Below is a code example for how to use this cmdlet.

EXAMPLE

# Open the test database file
$database = Open-PowerPassTestDatabase

# Fetch the root group, the KeePass 2 database starting point
$rootGroup = $database.Secrets.RootGroup

# Iterate the Entries property to peruse the KeePass 2 database
foreach( $entry in $rootGroup.Entries ) {

    # Echo the Title of each entry
    $entry.Strings | ? Key -eq "Title"
}

NOTES

This function will fail if the test database file is not found in the module folder.

Back to Top

Read-PowerPassAttachment

SYNOPSIS

Reads an attachment from your locker.

PARAMETER FileName

The filename of the attachment to fetch.

PARAMETER Raw

An optional parameter that, when specified, will return the entire PSCustomObject for the attachment. Cannot be combined with AsText or Encoding.

PARAMETER AsText

An optional parameter that, when specified, will return the attachment data as a Unicode string. Cannot be combined with Raw.

PARAMETER Encoding

If -AsText is specified, you can optionally specify a specific encoding, otherwise the default encoding Unicode is used since Unicode is the default encoding used when writing text attachments into your locker. This parameter can be useful if you stored a text attachment into your locker from a byte array since the contents of the file may be ASCII, UTF-8, or Unicode you can specify that with the -Encoding parameter.

OUTPUTS

Outputs the attachment data in byte[] format, or the PSCustomObject if -Raw was specified, or a string if -AsText was specified, or $null if no file was found matching the specified filename.

EXAMPLE 1

In this example, we fetch a text file from our locker and convert it to a string using the UTF-8 encoding ourselves. The call to Read-PowerPassAttachment returns a [byte[]].

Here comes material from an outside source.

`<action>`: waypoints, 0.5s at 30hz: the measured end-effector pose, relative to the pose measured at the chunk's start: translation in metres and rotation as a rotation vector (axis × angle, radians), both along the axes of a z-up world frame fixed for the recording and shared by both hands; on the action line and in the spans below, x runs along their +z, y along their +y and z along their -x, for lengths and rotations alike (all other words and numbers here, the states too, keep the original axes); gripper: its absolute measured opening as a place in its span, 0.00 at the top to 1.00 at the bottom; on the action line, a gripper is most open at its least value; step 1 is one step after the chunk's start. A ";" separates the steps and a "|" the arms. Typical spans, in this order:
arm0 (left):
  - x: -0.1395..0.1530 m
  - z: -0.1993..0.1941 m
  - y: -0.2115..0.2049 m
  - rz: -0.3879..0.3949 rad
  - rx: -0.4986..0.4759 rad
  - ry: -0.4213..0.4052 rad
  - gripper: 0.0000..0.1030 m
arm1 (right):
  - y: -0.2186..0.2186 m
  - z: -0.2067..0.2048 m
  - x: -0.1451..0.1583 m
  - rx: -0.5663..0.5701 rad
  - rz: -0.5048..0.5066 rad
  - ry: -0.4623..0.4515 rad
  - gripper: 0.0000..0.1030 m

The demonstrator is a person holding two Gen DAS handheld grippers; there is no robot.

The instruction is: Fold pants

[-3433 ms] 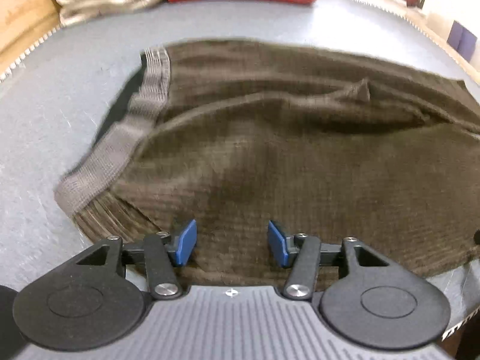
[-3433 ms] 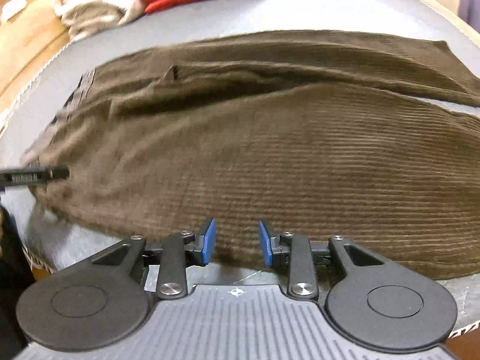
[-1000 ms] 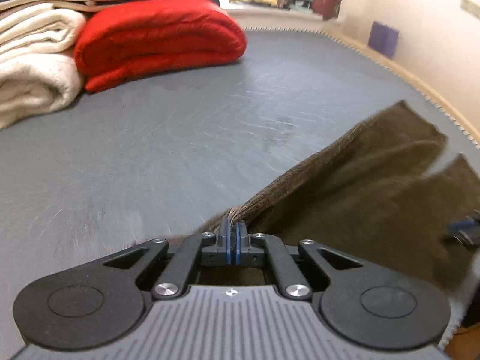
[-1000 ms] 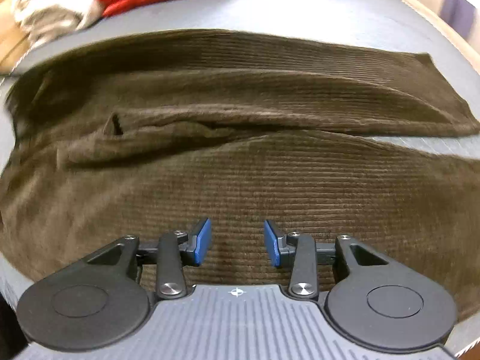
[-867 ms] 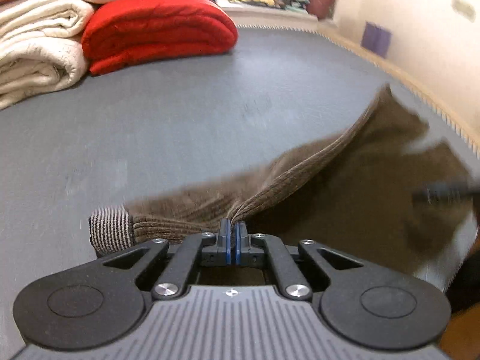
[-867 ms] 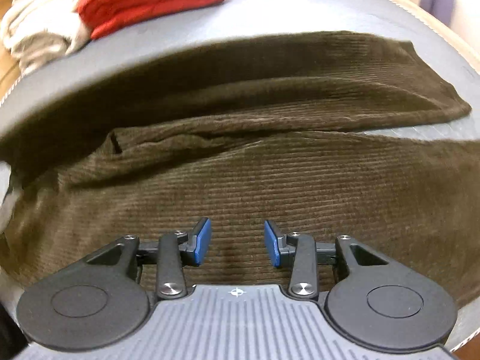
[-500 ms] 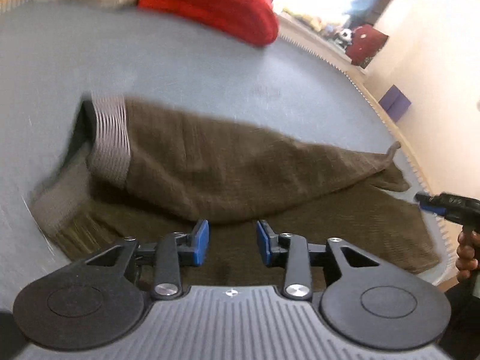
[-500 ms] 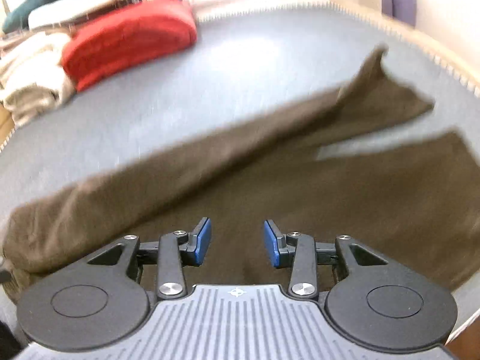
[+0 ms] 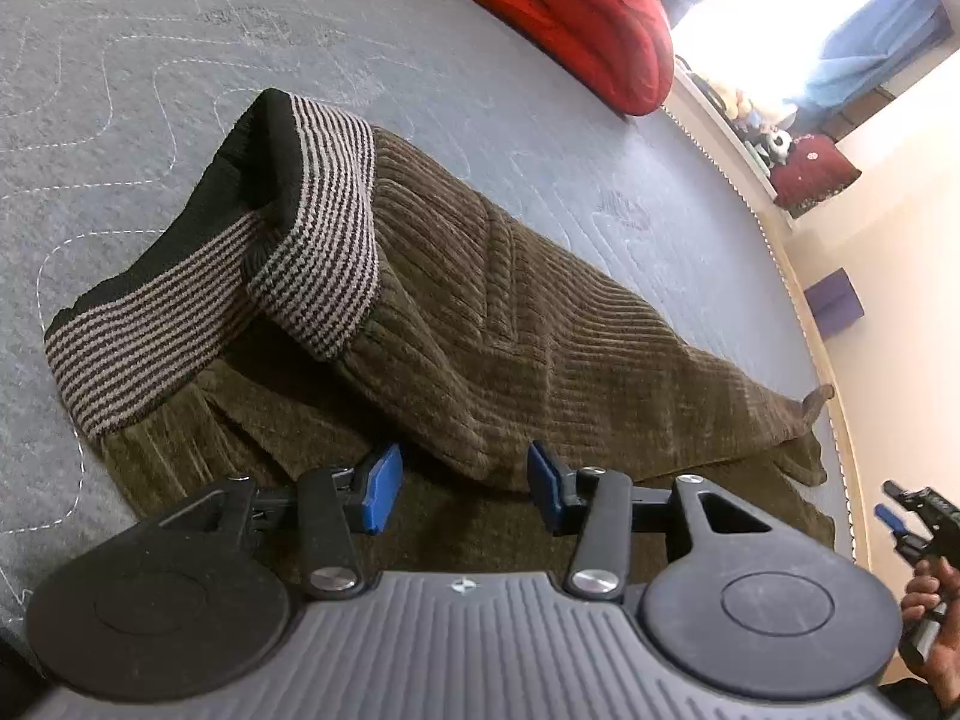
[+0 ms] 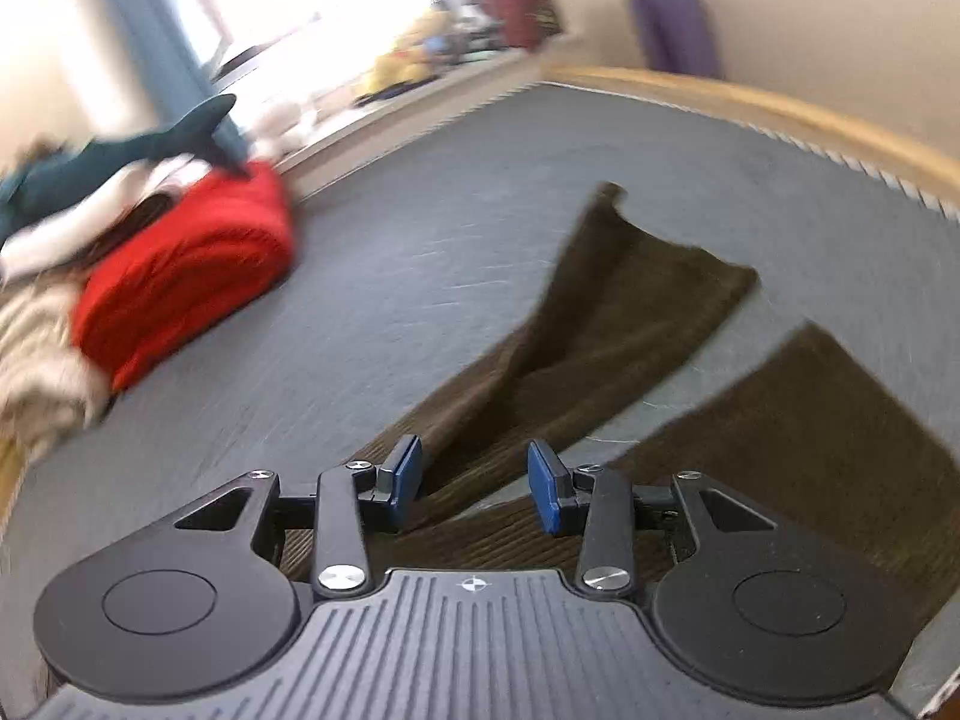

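Brown corduroy pants (image 9: 516,324) lie on the grey mattress (image 9: 150,60), loosely folded lengthwise, the far half lying crooked over the near one. The striped waistband (image 9: 324,228) is at the left, doubled and bunched. My left gripper (image 9: 459,486) is open and empty, just above the near edge of the pants. My right gripper (image 10: 474,483) is open and empty over the leg end, where the two legs (image 10: 630,312) splay apart. It also shows in the left wrist view (image 9: 900,519) at the far right, held in a hand.
A folded red blanket (image 9: 564,12) lies at the far side of the mattress, also in the right wrist view (image 10: 186,276), beside cream blankets (image 10: 36,372) and a dark teal plush (image 10: 120,156). The mattress edge (image 9: 834,396) runs along the right, with a purple box (image 9: 834,297) beyond.
My left gripper, shut on the waistband a second ago, has let it go over the near half and opened wider. The right gripper has swung toward the leg ends, staying open.
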State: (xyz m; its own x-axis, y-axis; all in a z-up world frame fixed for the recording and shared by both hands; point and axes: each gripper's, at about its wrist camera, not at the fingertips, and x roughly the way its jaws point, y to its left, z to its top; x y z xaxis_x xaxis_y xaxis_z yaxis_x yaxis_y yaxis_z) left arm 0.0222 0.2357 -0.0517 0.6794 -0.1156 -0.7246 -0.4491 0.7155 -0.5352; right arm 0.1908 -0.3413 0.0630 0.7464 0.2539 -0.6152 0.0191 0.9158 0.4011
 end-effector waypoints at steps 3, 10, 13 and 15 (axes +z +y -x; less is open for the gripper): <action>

# Get the readme file and convert it to a string
$bytes = Read-PowerPassAttachment -FileName "readme.txt"
$str = ([System.Text.Encoding]::UTF8).GetString( $bytes )

EXAMPLE 2

In this example, we fetch a text file from our locker and have PowerPass convert it to a string using the Unicode encoding, the default encoding for text-based attachments. This example will not work properly if you write a UTF-8 text file attachment from a [byte[]] into your locker. In this case, follow Example 3.

# Get the readme file and have PowerPass encode it as a string
$str = Read-PowerPassAttachment -FileName "readme.txt" -AsText

EXAMPLE 3

In this example, we fetch a text file from our locker and have PowerPass convert it to a string using the UTF-8 encoding. We use UTF-8 because, when we added the attachment we added it using the [byte[]] of the file data itself, which is not encoded. Since we want the string back, we encode it to UTF-8 which is the encoding of the original file.

# Get the readme file as a UTF-8 string
$str = Read-PowerPassAttachment -FileName "readme.txt" -AsText -Encoding Utf8

EXAMPLE 5

In this example, we fetch a binary file from our locker. Binary files are returned as [byte[]] objects.

# Get a certificate file as binary data
$bin = Read-PowerPassAttachment -FileName "certificate.pfx"

Your PowerPass locker is a better place to store private key certificate files than sitting on the file system. This is the most useful purpose for attachments, but you can store anything you want.

EXAMPLE 6

In this example, we get the raw PSCustomObject back from PowerPass and check its properties. File data for raw attachments is stored as base64-encoded text in the Data property.

# Get the readme file as a raw PSCustomObject
Read-PowerPassAttachment -FileName "readme.txt" -Raw | Get-Member
Back to Top

Read-PowerPassSecret

SYNOPSIS

Reads secrets from your PowerPass locker.

PARAMETER Match

An optional filter. If specified, only secrets whose Title matches this filter are output to the pipeline. Do not combine with Title as Title will be ignored if Match is specified.

PARAMETER Title

An optional exact match filter. If specified, only the one secret with the Title specified will be returned. Cannot be combined with Match as Title will be ignored if Match is specified.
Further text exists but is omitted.